# Natural Gnat Spray



## bsinsley40 (Aug 5, 2011)

I have two weathers that are bothered by gnats. What can I use for spraying the animals and the pen.
Barb


----------



## StaceyRosado (Oct 5, 2007)

equiset is all natural - its a horse fly spray but works for lice as well as anything biting


----------



## CluckyJay (Aug 3, 2011)

Can you post the ingredients in Equiset please? I couldn't find them with a quick search online. Were hot and humid here in tennessee and gnats, skeeters, ticks, and lice can be a problem. Thanks!


----------



## freedomstarfarm (Mar 25, 2011)

How often does the Equisect have to be applied? 
Doe sit repell all the buggers?
I have been using the permethrin oil because it works for a month or more and for all the buggers but it is a chemical.
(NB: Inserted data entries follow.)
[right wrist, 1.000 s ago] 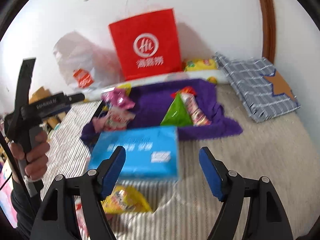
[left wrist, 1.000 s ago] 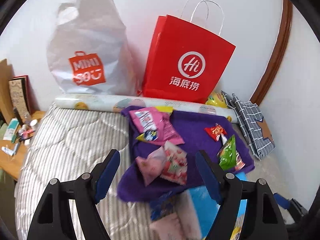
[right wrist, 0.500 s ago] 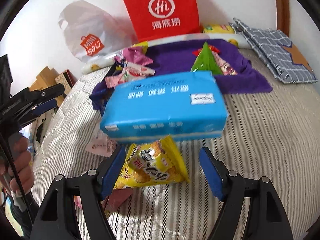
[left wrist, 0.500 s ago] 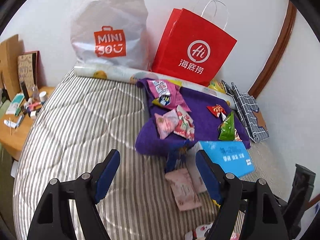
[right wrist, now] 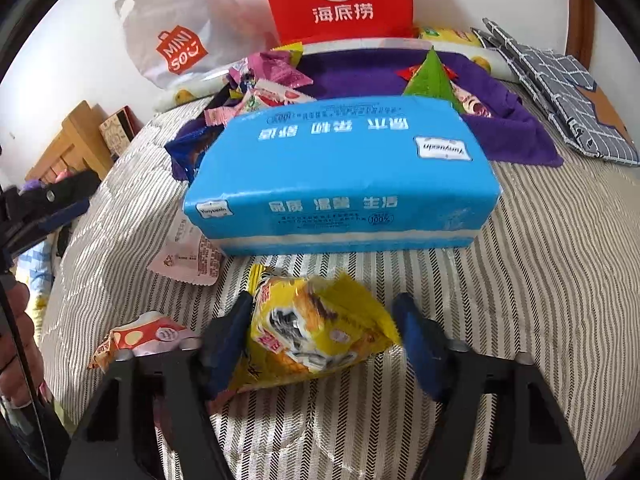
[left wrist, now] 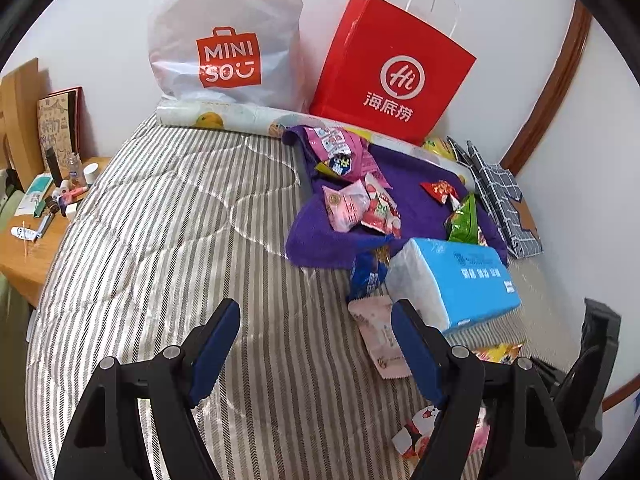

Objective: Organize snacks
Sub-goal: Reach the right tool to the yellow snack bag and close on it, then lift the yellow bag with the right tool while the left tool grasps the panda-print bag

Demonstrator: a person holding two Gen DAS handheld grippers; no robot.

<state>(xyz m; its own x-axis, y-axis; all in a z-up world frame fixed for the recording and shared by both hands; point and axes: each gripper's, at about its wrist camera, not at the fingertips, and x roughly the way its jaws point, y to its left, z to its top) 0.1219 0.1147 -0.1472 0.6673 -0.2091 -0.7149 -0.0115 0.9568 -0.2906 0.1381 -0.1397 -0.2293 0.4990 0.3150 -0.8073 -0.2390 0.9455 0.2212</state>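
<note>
Lying on the striped bedspread, a yellow snack packet (right wrist: 320,332) sits between the fingers of my right gripper (right wrist: 324,314). Its jaws are closing; the left pad touches the packet, the right pad sits just off its corner. A blue tissue pack (right wrist: 344,176) lies right behind it. My left gripper (left wrist: 314,312) hangs open over bare bedspread with nothing between its fingers. To its right lie a pale pink packet (left wrist: 380,332) and the tissue pack (left wrist: 460,280). Several snack packets rest on a purple cloth (left wrist: 404,188) farther back. A red-and-white packet (right wrist: 140,336) lies at the left of the right gripper.
A red paper bag (left wrist: 392,76) and a white plastic bag (left wrist: 224,40) lean on the wall behind the bed. A checked fabric piece (left wrist: 500,200) lies at the right. A wooden side table (left wrist: 28,252) with toiletries stands left of the bed. A hand (right wrist: 16,344) holds the other gripper.
My right gripper has come down over the yellow packet and its jaws have narrowed around it. My left gripper has drawn back from the purple cloth, now over the striped bedspread.
</note>
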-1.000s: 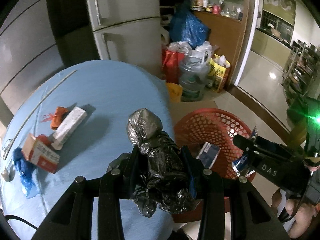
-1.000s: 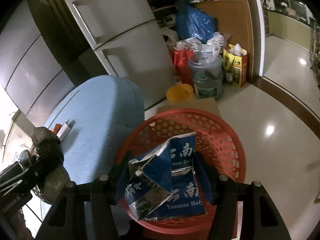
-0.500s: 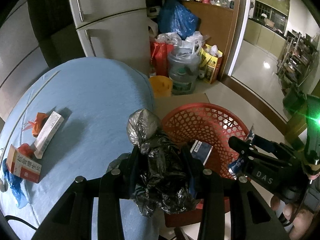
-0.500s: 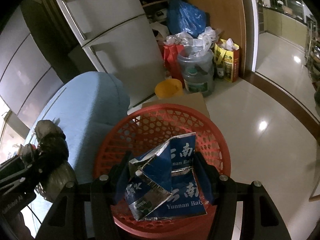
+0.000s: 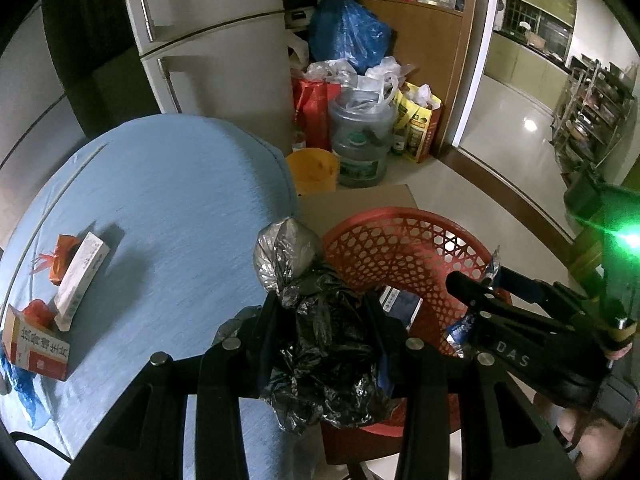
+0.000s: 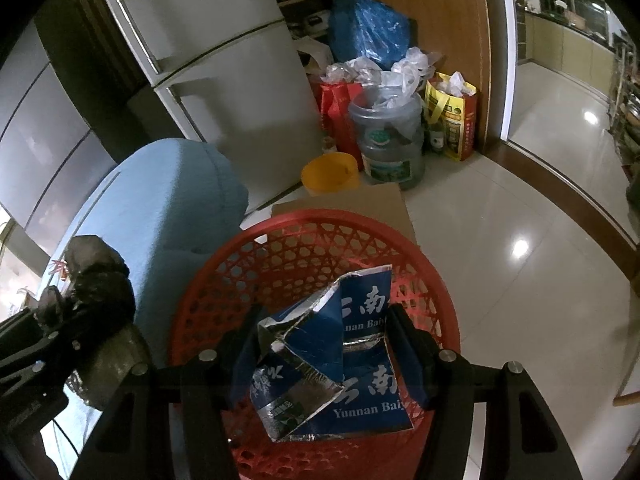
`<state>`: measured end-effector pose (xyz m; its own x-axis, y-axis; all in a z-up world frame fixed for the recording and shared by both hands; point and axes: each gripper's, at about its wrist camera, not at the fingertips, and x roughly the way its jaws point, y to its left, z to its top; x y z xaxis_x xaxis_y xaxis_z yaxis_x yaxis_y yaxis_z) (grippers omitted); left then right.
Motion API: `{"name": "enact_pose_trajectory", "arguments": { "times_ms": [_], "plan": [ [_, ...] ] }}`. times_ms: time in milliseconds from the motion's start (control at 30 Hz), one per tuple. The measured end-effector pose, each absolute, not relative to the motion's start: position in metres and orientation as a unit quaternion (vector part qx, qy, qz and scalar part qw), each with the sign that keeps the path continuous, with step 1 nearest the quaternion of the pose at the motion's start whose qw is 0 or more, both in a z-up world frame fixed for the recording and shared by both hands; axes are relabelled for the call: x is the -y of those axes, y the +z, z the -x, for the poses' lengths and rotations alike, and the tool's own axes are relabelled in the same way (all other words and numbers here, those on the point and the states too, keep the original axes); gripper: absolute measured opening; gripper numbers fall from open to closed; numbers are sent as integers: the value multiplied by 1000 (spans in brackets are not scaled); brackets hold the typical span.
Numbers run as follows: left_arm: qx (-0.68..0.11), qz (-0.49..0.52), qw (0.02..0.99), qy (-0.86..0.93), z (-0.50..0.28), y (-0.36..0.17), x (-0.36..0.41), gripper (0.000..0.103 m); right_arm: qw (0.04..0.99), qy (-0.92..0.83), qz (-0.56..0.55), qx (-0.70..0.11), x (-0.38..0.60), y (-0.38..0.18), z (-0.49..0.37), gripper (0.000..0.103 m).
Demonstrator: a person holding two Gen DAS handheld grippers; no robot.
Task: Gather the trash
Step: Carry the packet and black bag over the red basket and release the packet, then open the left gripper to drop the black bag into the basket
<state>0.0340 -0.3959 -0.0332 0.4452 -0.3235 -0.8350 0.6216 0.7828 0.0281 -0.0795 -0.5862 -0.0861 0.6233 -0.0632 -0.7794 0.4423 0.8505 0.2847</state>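
Observation:
My left gripper (image 5: 320,320) is shut on a crumpled black plastic bag (image 5: 316,316), held over the edge of the blue-covered table (image 5: 168,208) beside the red mesh basket (image 5: 404,240). My right gripper (image 6: 326,332) is shut on a torn blue and silver carton (image 6: 340,356), held above the inside of the red basket (image 6: 280,256). In the left wrist view the right gripper (image 5: 476,304) reaches over the basket rim from the right. A blue packet (image 5: 402,306) lies inside the basket. The bag (image 6: 96,284) shows at the left of the right wrist view.
On the table lie a white box (image 5: 82,276), a red and white box (image 5: 36,350), orange wrappers (image 5: 60,256) and blue plastic (image 5: 24,396). Behind stand a fridge (image 5: 216,52), a yellow bucket (image 5: 312,170), a water jug (image 5: 362,144), bags and flat cardboard (image 5: 356,210).
Both grippers have moved a little forward and down toward the red basket, which now sits larger and closer in both views. Each keeps its grip.

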Motion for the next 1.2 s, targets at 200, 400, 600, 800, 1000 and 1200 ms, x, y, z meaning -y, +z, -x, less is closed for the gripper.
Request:
{"name": "enact_pose_trajectory", "arguments": {
  "times_ms": [200,400,600,800,1000,1200],
  "plan": [
    [-446,-168,832,-284,-37,-35,397,42,857,-153,-248,-424,596,-94,79,78],
    [-452,-168,827,-289,-37,-38,403,42,860,-167,-253,-411,603,-86,89,78],
    [-454,-171,821,-301,-32,-38,413,42,862,-179,-262,-395,609,-75,102,78],
    [-461,-175,815,-304,-32,-42,418,45,863,-194,-272,-380,616,-66,115,78],
    [-465,-174,817,-295,-32,-42,418,74,863,-207,-277,-368,622,-57,125,78],
    [-466,-164,819,-293,-32,-39,408,75,865,-209,-277,-363,618,-49,127,78]
  ]
}}
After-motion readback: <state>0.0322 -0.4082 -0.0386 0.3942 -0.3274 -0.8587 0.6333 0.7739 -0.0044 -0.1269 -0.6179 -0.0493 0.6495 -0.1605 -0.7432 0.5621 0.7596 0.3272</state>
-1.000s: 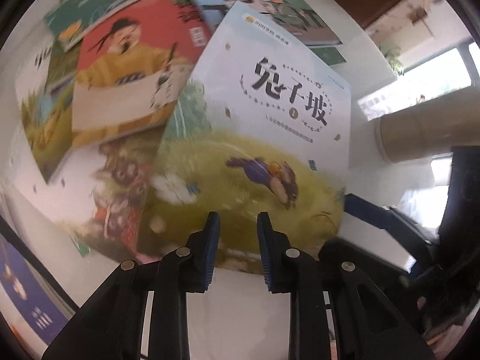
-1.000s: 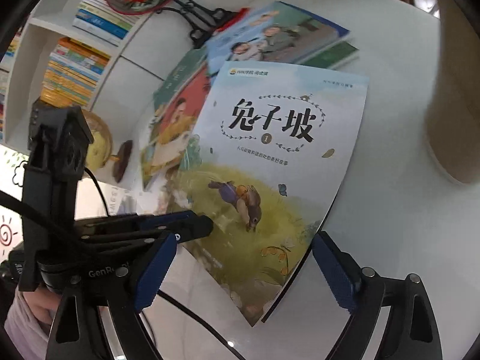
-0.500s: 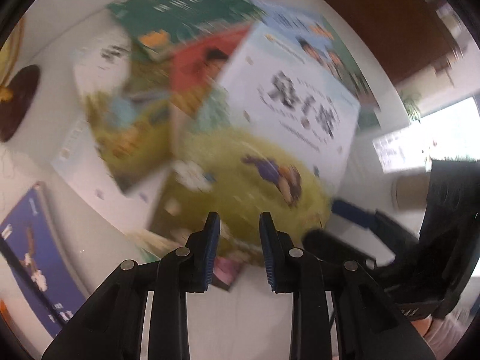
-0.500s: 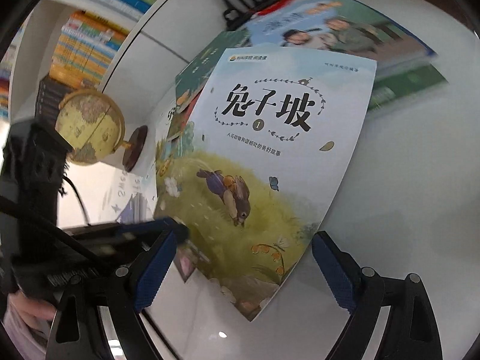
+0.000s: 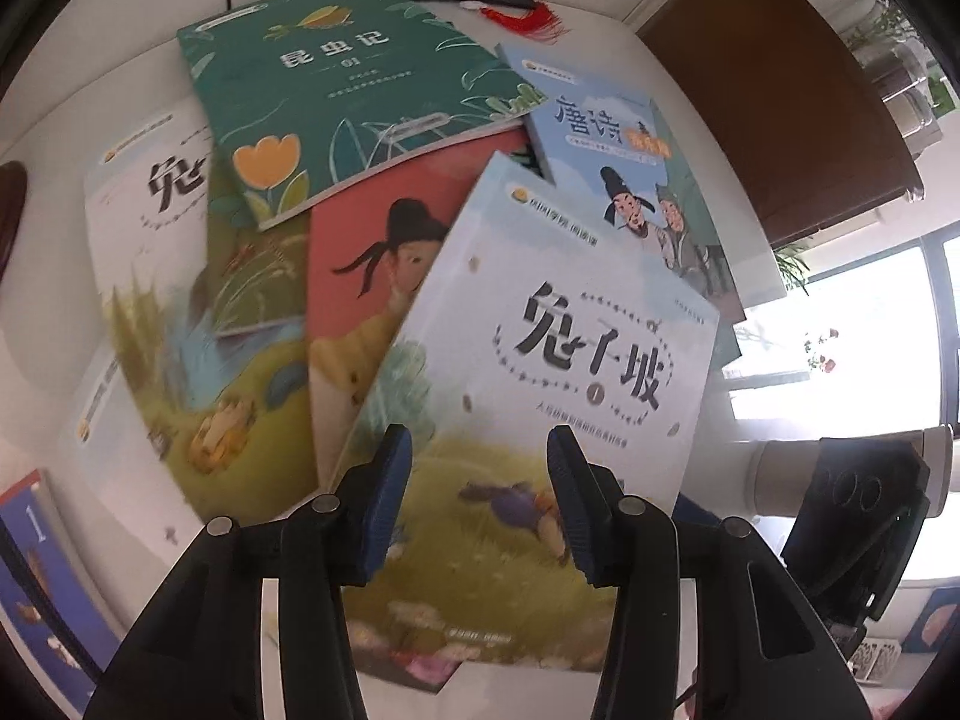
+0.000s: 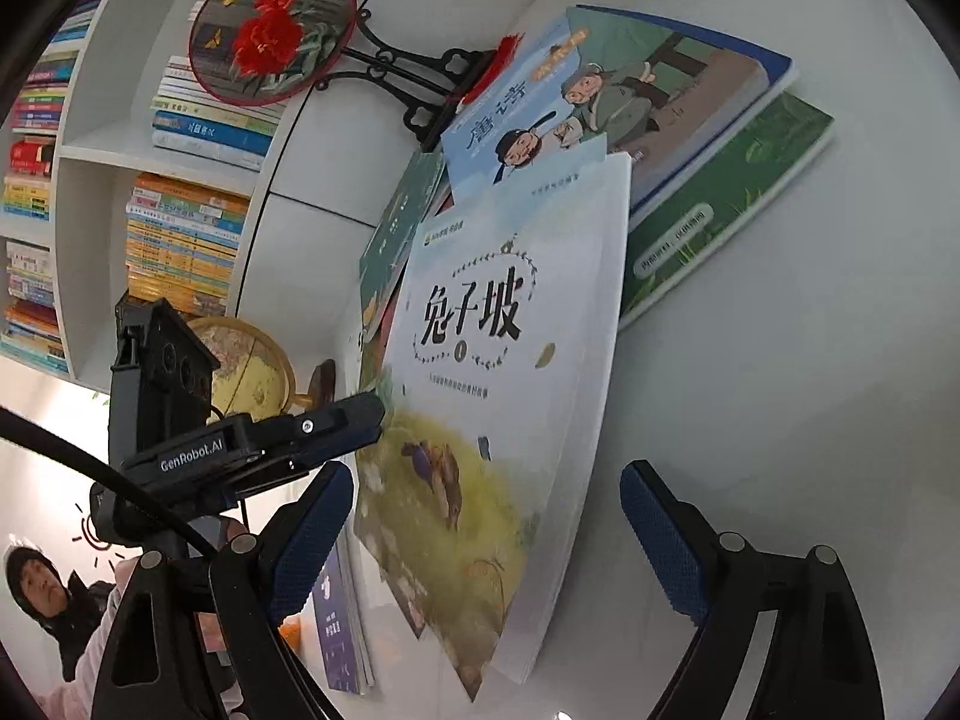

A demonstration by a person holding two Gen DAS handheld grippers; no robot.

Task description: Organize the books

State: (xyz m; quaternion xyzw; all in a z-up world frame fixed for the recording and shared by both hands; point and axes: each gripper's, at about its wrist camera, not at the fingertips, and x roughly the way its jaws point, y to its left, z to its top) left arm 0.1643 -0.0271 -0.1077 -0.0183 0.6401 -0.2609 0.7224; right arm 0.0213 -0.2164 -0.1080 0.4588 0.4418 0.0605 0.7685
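Several picture books sprawl across the white table; the rabbit-hill book lies atop the red-cover book. Left gripper is opening, nothing pinched, releasing; right gripper gapes, likely ready to straighten it.

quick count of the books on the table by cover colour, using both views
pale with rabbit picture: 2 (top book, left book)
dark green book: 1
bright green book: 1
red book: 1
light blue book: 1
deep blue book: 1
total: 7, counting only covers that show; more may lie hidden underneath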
I would prefer to use a natural remedy if it would work for my situation.


----------



## StaceyRosado (Oct 5, 2007)

I spray it as needed for the flies - but I started using it for lice.

I apply it every couple days when I see the flies and mosquitoes bothering them 

I dont have the ingredients for Equisect sorry


----------



## CluckyJay (Aug 3, 2011)

Is this it? This is pretty neat. 

http://www.doversaddlery.com/farnam-equ ... 85/cn/153/


----------